Fifteen years ago, when the United States launched PEPFAR, HIV was a death sentence in many parts of the world.  Now, for the first time in modern history, there is the opportunity to make what once seemed impossible possible – controlling a pandemic without a vaccine or a cure.  This will lay the groundwork for eventually eliminating HIV once a vaccine or a cure is discovered. These efforts remain absolutely vital.

During my remarks at the 2017 World AIDS Day Commemoration, I mentioned both the remarkable results from the SHIMS 2 study that showed a reduction in new HIV cases in the country and how Eswatini’s progress stands as a global testament to the impact of data-driven interventions and the power of concerted effort by all stakeholders.  But I also noted that the rates of new infections are still among the highest in the world, placing an unequivocal burden on EmaSwati, particularly the youth. The just-released 2018 UNAIDS HIV estimates for Eswatini indicate that over 6,000 people were infected in 2018 in addition to over 3,000 AIDS-related deaths.  Together we can – and must – do better than this.

New formulations of antiretroviral drugs that are more effective at treating HIV and have fewer side effects are poised to be rolled out imminently in Eswatini and globally. PrEP, a once-a-day pill to prevent HIV in those at-risk, is now available here. HIV self-testing allows one to test in the safety and privacy of one’s home and is certain to reach a broader swath of the population. These are just some of the ways we continue to improve and adapt our response.

Right now, we have the tools available that are needed to stop this epidemic. Full implementation of the national HIV plan with donor support is what we need to help people know their positive status, bring people onto treatment, bring those back into treatment who we have lost along the way, and prevent new infections.  If we stay on our current trajectory though, we may not get there.  One thing stands in our way: stigma. HIV-related stigma hurts the people of Eswatini. It is on all of us to destigmatize HIV. This includes getting tested for HIV, disclosing a positive HIV status, getting treated for HIV, and living with HIV.  Stigma and fear are standing in the way of many people knowing their HIV status, and many of those who do know but do not want to seek care and treatment, or have not returned to treatment.  Stigma makes us less effective at preventing new infections.

What can we do?  Stop the silence.  There’s a saying that “what you permit, you promote.”   Whether you tested for HIV or you have HIV or if you love someone with HIV, share your experience. Don’t hide.

We need to make testing for HIV a normal and routine part of health care that demonstrates concern for your own health, and that of your partner’s or family’s wellbeing. Treatment saves lives.  We need to reach out and spread the word to those who were on treatment in the past and stopped. To those who are afraid to test, we need to let them know that whatever the result “it will be ok.”
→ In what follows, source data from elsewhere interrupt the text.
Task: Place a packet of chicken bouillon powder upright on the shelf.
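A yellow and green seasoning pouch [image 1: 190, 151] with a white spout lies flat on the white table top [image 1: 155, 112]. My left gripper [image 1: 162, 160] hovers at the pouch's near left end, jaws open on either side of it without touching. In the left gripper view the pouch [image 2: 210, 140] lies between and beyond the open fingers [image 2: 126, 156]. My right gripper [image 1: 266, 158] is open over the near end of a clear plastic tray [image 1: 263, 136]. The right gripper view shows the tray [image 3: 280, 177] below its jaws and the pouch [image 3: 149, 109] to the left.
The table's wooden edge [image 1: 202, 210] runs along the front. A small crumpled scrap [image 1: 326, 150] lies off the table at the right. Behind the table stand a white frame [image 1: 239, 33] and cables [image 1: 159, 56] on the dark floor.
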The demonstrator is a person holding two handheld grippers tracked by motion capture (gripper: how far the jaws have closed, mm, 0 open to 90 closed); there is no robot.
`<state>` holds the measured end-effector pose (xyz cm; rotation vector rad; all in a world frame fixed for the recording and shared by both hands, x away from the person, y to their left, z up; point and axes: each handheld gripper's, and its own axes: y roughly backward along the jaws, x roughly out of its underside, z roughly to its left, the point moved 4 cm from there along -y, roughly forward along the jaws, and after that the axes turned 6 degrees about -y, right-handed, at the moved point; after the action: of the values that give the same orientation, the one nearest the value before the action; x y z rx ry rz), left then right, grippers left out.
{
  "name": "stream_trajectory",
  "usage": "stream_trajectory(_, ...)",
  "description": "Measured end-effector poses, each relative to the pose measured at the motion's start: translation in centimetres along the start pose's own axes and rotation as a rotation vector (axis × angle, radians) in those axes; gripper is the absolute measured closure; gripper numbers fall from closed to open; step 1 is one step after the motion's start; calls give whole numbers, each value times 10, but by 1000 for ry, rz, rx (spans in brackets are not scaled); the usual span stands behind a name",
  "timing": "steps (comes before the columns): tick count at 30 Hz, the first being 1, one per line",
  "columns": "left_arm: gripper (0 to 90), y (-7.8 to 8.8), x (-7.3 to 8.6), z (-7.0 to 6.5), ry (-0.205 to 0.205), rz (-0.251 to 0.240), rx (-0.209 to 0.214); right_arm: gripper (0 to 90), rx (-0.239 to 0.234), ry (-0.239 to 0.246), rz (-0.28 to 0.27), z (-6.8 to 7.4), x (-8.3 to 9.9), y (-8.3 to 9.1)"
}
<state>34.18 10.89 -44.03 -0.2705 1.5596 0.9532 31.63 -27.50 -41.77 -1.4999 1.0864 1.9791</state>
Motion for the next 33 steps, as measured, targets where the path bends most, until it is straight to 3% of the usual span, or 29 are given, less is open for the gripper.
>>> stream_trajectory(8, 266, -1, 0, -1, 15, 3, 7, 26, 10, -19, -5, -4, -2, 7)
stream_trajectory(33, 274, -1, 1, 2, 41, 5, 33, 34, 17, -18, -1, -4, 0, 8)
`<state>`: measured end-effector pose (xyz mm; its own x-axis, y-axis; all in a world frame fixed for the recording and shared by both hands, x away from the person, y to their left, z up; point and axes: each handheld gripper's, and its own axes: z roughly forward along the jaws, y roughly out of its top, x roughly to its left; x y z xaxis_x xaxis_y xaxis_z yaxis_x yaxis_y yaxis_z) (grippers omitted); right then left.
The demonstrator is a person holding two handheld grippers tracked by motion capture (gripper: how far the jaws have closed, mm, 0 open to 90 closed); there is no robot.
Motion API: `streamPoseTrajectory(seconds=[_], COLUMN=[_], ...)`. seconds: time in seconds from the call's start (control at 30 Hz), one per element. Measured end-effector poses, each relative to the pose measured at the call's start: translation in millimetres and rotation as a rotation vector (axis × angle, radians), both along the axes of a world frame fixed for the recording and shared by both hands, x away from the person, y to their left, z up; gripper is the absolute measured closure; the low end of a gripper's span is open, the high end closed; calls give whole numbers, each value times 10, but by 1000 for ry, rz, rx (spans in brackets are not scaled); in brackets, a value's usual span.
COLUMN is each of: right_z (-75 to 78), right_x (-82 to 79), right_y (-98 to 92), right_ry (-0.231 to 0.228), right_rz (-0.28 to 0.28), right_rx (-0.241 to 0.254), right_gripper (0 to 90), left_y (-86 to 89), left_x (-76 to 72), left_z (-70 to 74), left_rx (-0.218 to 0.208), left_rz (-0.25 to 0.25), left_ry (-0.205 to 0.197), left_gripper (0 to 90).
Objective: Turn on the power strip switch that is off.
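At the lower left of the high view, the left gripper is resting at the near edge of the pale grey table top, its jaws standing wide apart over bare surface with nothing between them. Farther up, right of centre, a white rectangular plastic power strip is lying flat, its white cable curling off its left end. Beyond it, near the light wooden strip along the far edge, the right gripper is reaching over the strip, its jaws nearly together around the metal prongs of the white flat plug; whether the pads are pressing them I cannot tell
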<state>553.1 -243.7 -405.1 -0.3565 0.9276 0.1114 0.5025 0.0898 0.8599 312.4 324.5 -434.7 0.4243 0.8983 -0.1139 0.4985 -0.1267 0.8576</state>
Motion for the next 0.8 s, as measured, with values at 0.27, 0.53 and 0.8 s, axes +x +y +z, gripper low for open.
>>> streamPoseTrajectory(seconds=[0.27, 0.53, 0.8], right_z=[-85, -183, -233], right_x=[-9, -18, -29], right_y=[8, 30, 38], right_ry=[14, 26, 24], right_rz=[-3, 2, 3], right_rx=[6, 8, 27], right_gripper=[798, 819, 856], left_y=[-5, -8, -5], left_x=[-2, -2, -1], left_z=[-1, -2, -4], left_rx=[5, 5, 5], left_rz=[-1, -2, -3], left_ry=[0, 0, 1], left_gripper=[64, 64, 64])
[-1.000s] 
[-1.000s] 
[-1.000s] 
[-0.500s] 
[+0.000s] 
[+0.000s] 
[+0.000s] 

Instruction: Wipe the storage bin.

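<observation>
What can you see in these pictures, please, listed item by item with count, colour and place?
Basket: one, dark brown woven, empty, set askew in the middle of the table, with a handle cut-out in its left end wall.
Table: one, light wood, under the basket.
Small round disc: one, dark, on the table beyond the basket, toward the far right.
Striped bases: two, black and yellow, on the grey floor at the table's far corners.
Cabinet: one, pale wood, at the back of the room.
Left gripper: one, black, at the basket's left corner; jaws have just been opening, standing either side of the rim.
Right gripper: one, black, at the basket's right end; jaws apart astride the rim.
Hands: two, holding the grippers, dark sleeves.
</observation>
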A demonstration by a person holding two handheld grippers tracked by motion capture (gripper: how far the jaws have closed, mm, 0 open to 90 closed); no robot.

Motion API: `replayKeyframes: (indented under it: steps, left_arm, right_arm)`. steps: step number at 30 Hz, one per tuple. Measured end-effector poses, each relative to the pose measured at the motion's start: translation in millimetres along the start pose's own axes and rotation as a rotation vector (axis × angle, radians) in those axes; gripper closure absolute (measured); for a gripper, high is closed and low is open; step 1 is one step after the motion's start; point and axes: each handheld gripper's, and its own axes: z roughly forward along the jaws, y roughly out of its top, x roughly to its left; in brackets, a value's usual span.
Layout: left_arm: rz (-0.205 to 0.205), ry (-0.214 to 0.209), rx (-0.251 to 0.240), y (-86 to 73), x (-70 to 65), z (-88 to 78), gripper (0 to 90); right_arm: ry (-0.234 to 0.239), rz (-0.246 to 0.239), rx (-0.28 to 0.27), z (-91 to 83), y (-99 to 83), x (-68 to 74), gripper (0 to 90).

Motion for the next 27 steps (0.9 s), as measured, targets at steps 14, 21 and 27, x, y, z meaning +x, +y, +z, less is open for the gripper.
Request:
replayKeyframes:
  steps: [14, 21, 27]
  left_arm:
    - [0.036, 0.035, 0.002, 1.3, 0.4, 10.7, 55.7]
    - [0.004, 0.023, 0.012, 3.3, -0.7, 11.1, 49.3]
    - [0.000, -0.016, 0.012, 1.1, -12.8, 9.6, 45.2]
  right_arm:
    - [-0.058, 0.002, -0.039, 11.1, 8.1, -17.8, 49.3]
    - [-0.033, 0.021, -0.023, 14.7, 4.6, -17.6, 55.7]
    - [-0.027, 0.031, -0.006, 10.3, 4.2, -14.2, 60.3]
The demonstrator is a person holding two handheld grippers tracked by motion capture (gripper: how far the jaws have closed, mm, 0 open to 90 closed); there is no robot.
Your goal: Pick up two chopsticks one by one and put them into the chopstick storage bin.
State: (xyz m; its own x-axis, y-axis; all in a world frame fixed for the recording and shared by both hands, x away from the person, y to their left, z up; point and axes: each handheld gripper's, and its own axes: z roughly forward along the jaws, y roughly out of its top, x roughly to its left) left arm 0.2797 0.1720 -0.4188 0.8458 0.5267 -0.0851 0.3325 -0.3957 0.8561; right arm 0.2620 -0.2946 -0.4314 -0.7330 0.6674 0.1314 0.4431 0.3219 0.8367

In closing, I would like to recognize the government of the Kingdom of Eswatini for its unwavering commitment to control the HIV epidemic, and appreciate our work together to reach our 95-95-95 goals. Thank you to the implementing partners for their tireless work to support the program and people of Eswatini in preventing HIV and helping those with HIV to live long, productive lives. And I offer my deep gratitude and respect to the everyday heroes, either affected by or infected by HIV, who advocate for and inspire others, who offer a shoulder to lean on to a relative, friend or neighbour and who help reduce the stigma by talking about HIV. It is not an infection that defines us, but rather, it is our strength, courage and compassion to move forward and prosper in the face of adversity.